Kaleka: Mendukung Produksi Pertanian Berkelanjutan untuk Kesejahteraan Komunitas Lokal dan Masyarakat Adat
Pengelolaan sumber daya alam di Indonesia, khususnya dalam sektor pertanian, menjadi salah satu kunci keberlangsungan hidup dan kesejahteraan masyarakat saat ini dan generasi mendatang. Komunitas lokal, petani, dan masyarakat adat memiliki peran yang sangat penting dalam pengelolaan sumber daya alam. Namun, praktik pertanian yang tidak berkelanjutan memiliki dampak serius terhadap manusia dan lingkungan.
Sebagai upaya untuk mengatasi persoalan ini, organisasi nirlaba Kaleka hadir untuk memberikan pendampingan, khususnya bagi petani, generasi muda, dan masyarakat adat untuk mengelola sumber daya alam secara berkelanjutan. Bagaimana mereka melakukannya? Berikut wawancara Green Network Asia dengan Bernadinus Steni Sugiarto, Ketua Kaleka.
Apa masalah utama dalam pengelolaan sumber daya alam di Indonesia, khususnya di sektor pertanian?
Ada banyak. Salah satu yang utama adalah membuat pertanian dikelola secara berkelanjutan, dimana produksi dilakukan dengan menjaga lingkungan sekaligus memberikan pendapatan yang memadai bagi petani.
Pertanian yang tidak berkelanjutan akan mengurangi daya dukung ekosistem, mengancam ketersediaannya untuk masa kini dan masa yang akan datang. Contohnya, kerusakan hutan alam, lahan gambut, dan ekosistem penting lainnya dapat mengakibatkan krisis air, kebakaran hutan, dan hilangnya penyerbuk alamiah, sehingga dapat terjadi pengurangan produksi dan peningkatan biaya pertanian. Situasi ini diperparah oleh masalah lingkungan global seperti perubahan iklim yang mengharuskan pertanian dikelola secara bijaksana.

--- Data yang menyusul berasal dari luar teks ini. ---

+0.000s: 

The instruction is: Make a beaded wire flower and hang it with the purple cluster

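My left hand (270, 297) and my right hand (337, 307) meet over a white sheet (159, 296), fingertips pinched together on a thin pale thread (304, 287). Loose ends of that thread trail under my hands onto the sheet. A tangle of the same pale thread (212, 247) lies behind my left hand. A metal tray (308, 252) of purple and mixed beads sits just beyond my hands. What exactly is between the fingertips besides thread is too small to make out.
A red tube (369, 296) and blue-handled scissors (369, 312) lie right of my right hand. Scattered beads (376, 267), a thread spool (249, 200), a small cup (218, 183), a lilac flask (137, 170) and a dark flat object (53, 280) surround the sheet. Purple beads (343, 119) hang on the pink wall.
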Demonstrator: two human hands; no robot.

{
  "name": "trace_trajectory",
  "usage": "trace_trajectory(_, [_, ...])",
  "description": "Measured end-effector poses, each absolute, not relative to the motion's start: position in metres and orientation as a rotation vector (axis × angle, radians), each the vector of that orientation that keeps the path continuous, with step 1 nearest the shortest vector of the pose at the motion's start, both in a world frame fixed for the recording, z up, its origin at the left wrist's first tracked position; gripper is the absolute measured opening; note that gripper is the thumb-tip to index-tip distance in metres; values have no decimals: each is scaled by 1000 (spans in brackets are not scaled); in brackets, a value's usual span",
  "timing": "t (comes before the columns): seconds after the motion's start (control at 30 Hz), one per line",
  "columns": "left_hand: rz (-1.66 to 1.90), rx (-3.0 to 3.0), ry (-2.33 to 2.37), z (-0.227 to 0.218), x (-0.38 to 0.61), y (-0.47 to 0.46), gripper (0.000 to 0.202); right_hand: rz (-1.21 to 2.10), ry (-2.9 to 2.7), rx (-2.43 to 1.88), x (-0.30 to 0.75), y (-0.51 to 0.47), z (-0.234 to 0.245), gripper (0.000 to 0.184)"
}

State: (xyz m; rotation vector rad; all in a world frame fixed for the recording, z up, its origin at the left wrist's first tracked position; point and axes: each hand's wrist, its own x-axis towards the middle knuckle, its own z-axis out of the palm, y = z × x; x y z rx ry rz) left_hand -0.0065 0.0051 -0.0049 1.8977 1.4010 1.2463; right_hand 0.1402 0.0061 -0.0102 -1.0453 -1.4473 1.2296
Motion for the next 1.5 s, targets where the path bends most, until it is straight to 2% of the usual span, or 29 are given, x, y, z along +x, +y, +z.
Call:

Bagaimana awal terbentuknya Kaleka?
Penggagas awal terbentuknya Kaleka adalah Dr. Silvia Irawan yang didukung oleh Dr. Daniel Nepstad pada tahun 2013-2014. Sekitar tahun 2014-2015, saya bersama dengan beberapa teman bergabung. Saat itu, Kaleka bernama Inobu.

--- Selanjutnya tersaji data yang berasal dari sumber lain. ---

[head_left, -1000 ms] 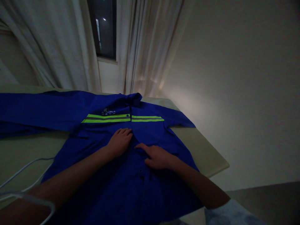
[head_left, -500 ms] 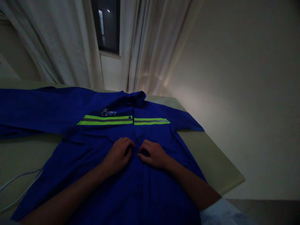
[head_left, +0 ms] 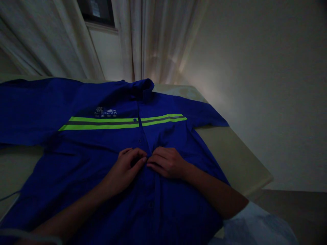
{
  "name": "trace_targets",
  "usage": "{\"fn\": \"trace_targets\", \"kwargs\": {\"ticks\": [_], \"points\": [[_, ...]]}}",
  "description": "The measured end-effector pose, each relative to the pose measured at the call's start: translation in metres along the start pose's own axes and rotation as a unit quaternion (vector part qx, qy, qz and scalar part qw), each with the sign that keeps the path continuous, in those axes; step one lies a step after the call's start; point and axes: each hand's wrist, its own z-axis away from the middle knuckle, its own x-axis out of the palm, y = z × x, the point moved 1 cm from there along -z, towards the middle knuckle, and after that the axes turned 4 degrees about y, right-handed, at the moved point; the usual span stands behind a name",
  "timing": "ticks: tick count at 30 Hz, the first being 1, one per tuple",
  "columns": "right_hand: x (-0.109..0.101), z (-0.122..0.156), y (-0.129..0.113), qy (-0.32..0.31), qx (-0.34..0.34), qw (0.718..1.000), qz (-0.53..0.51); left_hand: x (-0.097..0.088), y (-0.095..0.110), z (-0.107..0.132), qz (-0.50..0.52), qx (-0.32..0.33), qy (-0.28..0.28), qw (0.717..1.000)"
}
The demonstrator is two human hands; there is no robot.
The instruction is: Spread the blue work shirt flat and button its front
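dim throughout, with detail lost in shadow. cut off at the left and bottom edges: blue work shirt (head_left: 102,143), spread face up across a pale table (head_left: 237,160), collar toward the curtains (head_left: 153,44), one sleeve running out of view to the left. hard to read: white logo print (head_left: 105,112) on the chest, too small and murky to make out. partly hidden under the shirt: most of the table, only its right corner and a strip at the left showing bare. barely visible: dark window (head_left: 97,10), clipped by the top edge.

both forearms reaching in from below, meeting at the shirt's front placket about halfway down. left hand (head_left: 125,168) palm down, fingers (head_left: 139,160) curled and pressed together at the tips, pinching the placket edge. right hand (head_left: 167,162) mirrored, fingers (head_left: 155,160) bent and closed on the opposite edge, tips almost touching the left ones. whether a button sits between them, cannot tell.

smooth woven cloth, lightly creased; two bright yellow-green reflective stripes (head_left: 102,123) with a grey band between, straight across the chest. small dark button (head_left: 139,140) above the hands. soft, pleated, off-white curtains.
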Motion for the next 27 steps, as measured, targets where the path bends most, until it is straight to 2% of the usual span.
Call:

Kehadiran Kaleka dipicu oleh beberapa alasan fundamental. Salah satunya adalah fokus pada REDD+ (Reducing Emission from Deforestation and Degradation), di mana pertanian diidentifikasi sebagai pemicu deforestasi dan emisi. Kami menyadari bahwa diperlukan suatu model yang memiliki dampak luas untuk mendorong pertanian berkelanjutan.

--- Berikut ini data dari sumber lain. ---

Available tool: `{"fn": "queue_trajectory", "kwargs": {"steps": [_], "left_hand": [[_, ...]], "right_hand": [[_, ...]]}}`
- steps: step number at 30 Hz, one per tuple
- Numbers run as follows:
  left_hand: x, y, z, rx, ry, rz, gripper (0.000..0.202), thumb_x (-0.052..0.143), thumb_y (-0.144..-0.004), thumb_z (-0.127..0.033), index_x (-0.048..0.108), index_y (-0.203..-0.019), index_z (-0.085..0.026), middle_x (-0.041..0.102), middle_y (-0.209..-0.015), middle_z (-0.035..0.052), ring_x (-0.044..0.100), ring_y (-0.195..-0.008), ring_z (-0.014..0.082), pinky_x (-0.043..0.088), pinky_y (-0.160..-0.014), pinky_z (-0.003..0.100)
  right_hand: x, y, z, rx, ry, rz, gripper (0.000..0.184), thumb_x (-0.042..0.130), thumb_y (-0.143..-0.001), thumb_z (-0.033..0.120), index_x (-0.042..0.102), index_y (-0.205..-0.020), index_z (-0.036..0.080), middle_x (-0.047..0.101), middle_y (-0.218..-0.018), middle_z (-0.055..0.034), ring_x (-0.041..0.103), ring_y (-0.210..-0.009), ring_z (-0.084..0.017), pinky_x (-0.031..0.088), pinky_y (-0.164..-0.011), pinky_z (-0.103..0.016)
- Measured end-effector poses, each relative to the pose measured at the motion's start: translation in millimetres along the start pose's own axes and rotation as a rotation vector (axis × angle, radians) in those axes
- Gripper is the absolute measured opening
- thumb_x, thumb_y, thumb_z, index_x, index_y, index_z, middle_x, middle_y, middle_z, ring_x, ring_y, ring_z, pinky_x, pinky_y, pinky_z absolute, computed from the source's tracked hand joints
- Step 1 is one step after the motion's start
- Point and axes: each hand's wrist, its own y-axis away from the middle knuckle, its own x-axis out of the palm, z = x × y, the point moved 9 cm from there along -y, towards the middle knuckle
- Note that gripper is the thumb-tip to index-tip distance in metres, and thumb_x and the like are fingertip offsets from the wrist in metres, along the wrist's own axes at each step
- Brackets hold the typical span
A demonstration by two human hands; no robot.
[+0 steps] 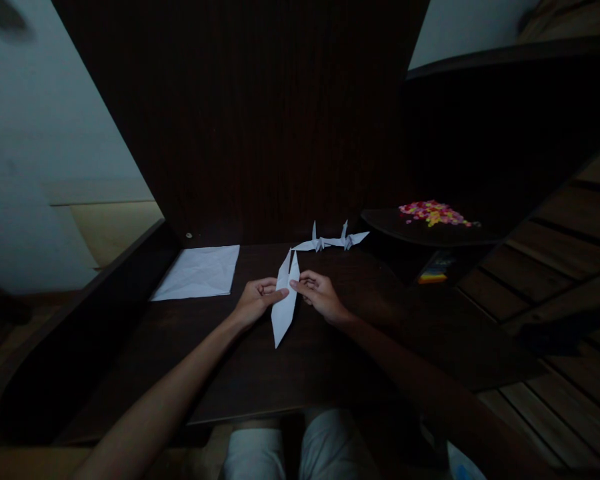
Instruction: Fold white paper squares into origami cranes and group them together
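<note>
Between my hands is a long folded white paper (283, 312), diamond-shaped, its far end split into two narrow points and its near end a single point. My left hand (258, 298) grips its left edge, thumb on top and fingers beneath. On the opposite edge my right hand (321, 295) pinches it with the thumb lying near the middle. Just beyond the paper, two white folded paper cranes (320, 244) (349, 240) stand side by side near the back panel. Parts of my fingers are hidden under the paper.
A stack of white paper sheets (200, 272) lies at the left of the dark desk (260, 380). Small pink and yellow pieces (435, 213) are heaped on a curved shelf (380, 221) at the right. A raised side board (80, 320) borders the desk's left.
</note>
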Motion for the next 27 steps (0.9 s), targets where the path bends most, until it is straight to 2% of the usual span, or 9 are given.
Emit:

Banyak proyek telah dilakukan untuk mendorong pertanian berkelanjutan, tetapi belum menjadi kekuatan utama dalam pembangunan. Oleh karena itu, kami melihat perlu ada suatu model yang memiliki dampak luas. Kemudian tercetuslah ide pendekatan yurisdiksi atau kewilayahan. Ini adalah gagasan untuk memfasilitasi pengelolaan lanskap berkelanjutan melalui keterlibatan otoritas dengan sistem yang kuat, wilayah yang jelas, dan birokrasi yang mendukung perubahan besar. Pendekatan ini juga melibatkan dialog antara pelaku usaha pertanian dan kelompok-kelompok yang memperhatikan keberlanjutan di wilayah tersebut.
Kami memulai dengan fokus pada komoditas sawit di Provinsi Kalimantan Tengah, kemudian menurunkannya ke tingkat kabupaten. Contohnya, di Kabupaten Seruyan, yang merupakan kelompok paling rentan dalam industri sawit di wilayah ini, telah mengalami kemajuan dalam kebijakan dan pendampingan petani kecil.
Bagaimana keterlibatan masyarakat dan pihak lainnya dalam menjalankan program-program yang ada?
Program ke masyarakat dikembangkan melalui kerja sama multipihak dengan pemerintah daerah dan perusahaan swasta yang memiliki program untuk membantu petani. Pendampingan masyarakat dilakukan dengan pengembangan kapasitas, penyediaan teknologi, akses ke penelitian praktis, pembangunan organisasi, dan akses pasar.
Dalam banyak kasus, perusahaan swasta mendukung petani dengan menyediakan laboratorium, pelatihan, dan memberikan bantuan dalam pengumpulan data. Kerja sama dengan pemerintah daerah dilakukan secara resmi melalui Memorandum of Understanding (MOU) dan keputusan bupati. Sementara dengan perusahaan, kami memiliki MOU dan perjanjian untuk mendorong pembelian dari petani yang didampingi dengan praktik berkelanjutan.
Kami juga telah mengembangkan Youth of Tanibaik (YOTA), suatu wadah untuk memfasilitasi minat generasi muda terhadap pertanian. Kami mengenalkan mereka dengan platform-platform belajar yang kami kembangkan, seperti Tanibaik, untuk menghasilkan produk dengan nilai unik dan menjual di pasaran. Kaleka memberi mereka pendanaan kecil dan didampingi oleh para profesional dari penggagas dan pelaku bisnis yang sudah mapan.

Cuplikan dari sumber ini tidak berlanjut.